Yoksa yazmak yeni sorular sormak mı demek zihnimin ücra köşelerinde?...

Aklımızın yanılsamalarına sözcükler gerçeklik verebilir mi?... Gerçek gerçekten de görünmeyende gizli olabilir mi... Yazmak için tüm sebepler izafi olmalı... Kendimle yüzleşebilmek, ötekini anlayabilmek, anlatabilmek, anlaşılmak için... Söyleyemediklerimin peşimi bırakması için...

Belki de sadece bir arzudur yazmak ... Olamaz mı?

Ben bana ait olanı henüz keşfetmiş değilim.
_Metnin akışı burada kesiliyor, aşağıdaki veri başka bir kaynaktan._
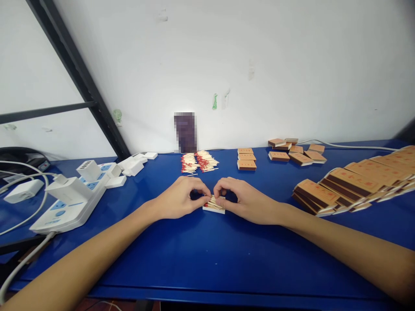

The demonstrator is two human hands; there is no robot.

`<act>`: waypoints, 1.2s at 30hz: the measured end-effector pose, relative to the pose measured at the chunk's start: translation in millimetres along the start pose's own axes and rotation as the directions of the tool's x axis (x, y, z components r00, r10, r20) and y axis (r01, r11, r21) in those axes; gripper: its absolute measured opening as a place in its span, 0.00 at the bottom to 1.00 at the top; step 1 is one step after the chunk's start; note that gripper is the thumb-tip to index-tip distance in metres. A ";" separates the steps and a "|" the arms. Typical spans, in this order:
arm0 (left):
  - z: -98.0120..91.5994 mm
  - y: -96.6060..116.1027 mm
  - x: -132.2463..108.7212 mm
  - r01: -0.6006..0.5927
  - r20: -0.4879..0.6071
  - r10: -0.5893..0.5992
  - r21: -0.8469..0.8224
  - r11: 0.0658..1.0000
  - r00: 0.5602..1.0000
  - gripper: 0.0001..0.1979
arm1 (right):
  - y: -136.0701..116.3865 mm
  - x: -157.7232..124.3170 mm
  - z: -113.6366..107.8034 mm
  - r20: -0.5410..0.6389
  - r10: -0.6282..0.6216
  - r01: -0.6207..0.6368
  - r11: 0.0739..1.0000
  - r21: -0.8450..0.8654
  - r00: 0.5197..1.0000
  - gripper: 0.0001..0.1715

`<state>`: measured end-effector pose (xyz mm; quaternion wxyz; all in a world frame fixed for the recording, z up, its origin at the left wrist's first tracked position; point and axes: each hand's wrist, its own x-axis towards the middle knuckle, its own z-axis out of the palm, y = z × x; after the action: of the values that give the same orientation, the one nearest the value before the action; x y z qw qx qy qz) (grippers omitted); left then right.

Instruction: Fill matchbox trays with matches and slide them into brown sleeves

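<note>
A small white matchbox tray (214,204) filled with red-tipped matches lies on the blue table (201,255), in the middle. My left hand (180,199) pinches its left end, fingers curled closed. My right hand (245,200) pinches its right end the same way. Both hands rest on the table, and their fingertips hide the tray's ends. Behind the hands lies a loose pile of red-tipped matches (198,163).
Three brown matchboxes (246,159) lie stacked in a column behind the hands, with several more (296,151) scattered at the back right. A long overlapping row of matchboxes (353,183) fills the right side. White power strips with chargers (74,194) and cables occupy the left. A black metal frame (81,82) leans against the wall.
</note>
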<state>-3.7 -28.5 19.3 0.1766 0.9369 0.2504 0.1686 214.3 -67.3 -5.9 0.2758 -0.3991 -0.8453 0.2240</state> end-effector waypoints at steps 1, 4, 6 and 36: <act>-1.2 0.5 -0.5 -0.034 0.009 0.033 0.040 0.999 0.999 0.09 | -0.9 0.1 -0.4 -0.002 0.006 -0.006 1.000 0.007 1.000 0.03; -4.2 0.2 -1.4 -0.098 0.024 0.096 0.136 0.986 0.995 0.10 | -4.1 0.4 -2.0 -0.004 0.024 -0.024 0.999 0.038 1.000 0.06; -5.4 -1.3 -1.5 -0.099 0.007 0.099 0.162 0.982 0.995 0.11 | -5.8 0.1 -2.7 -0.003 0.036 -0.035 0.998 0.053 0.999 0.08; -14.3 -11.4 -3.4 0.021 0.054 -0.039 0.292 0.956 0.998 0.11 | -4.4 -5.5 0.0 -0.035 -0.001 0.002 1.000 0.020 0.999 0.21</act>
<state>-16.9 -17.5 26.4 0.0468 0.9533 0.2813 0.0994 214.8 -74.2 -4.8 0.2949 -0.3995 -0.8382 0.2253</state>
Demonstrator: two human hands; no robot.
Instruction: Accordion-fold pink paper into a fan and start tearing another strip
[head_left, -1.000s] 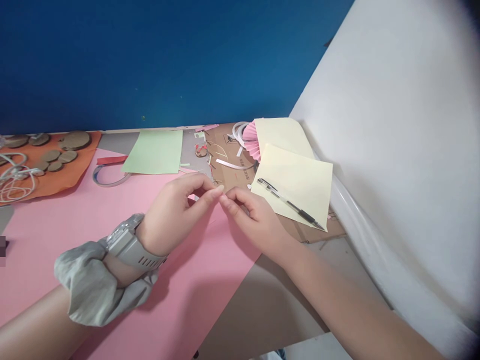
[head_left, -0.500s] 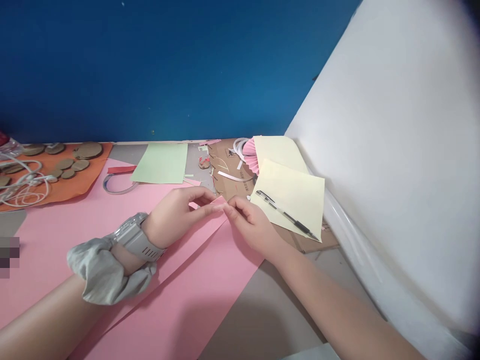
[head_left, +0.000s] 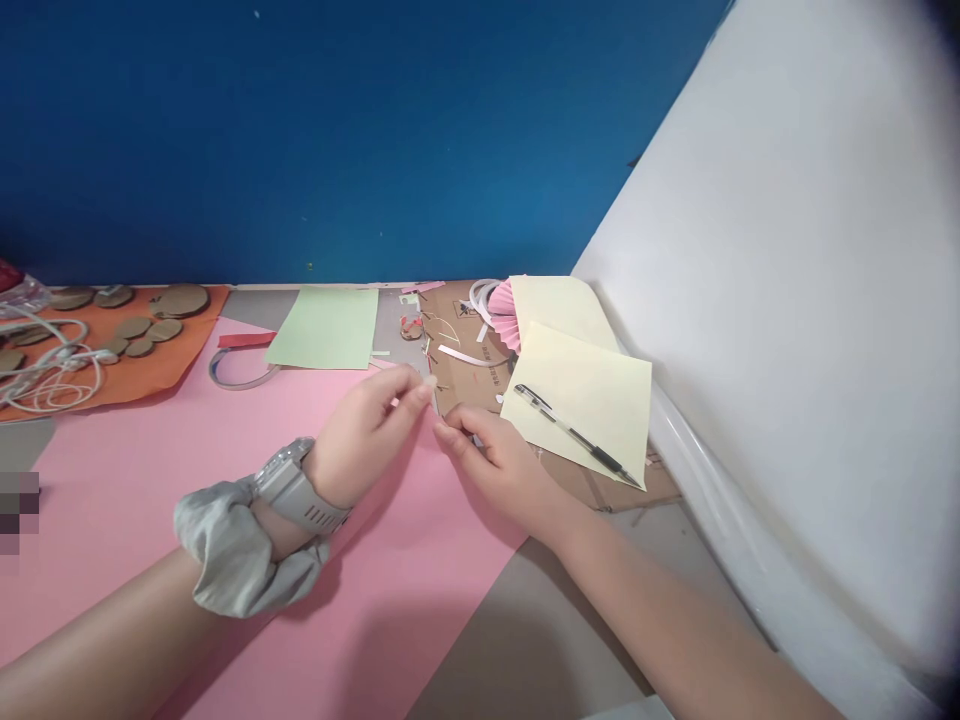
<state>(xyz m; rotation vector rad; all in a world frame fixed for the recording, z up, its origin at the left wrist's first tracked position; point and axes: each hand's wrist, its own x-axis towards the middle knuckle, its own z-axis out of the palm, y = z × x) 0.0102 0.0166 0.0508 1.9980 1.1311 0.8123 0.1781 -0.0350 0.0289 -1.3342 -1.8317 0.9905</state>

Belki de bulacak, belki de hep aramaya devam edeceğim...

"Çok okuyan ve okumaktan zevk alan birinin yolu elbet bir gün 'yazmaktan'  geçer demiş biri... 

İnanmıyorum...

Okumak, okuyana aralanan sihirli koridorlardan geçmek gibi... Geçtiğiniz koridorlardan size açılan kapılardan girip saklı bahçeler keşfetmek...

Uzun zaman şahitlik ettim başkalarının bahçelerine... Kulağıma fısıldananları dinledim hep... Yaşananlarla sınanmıyorsa okunanlar neye yarardı durmadan okumak... Oysa yazmak okumak kadar kolay değildir takdir edersiniz...

Yazmak gerçekten bir cesaret işi...

Bir gezgin misali, riskleri göze alıp bir maceraya atılmak...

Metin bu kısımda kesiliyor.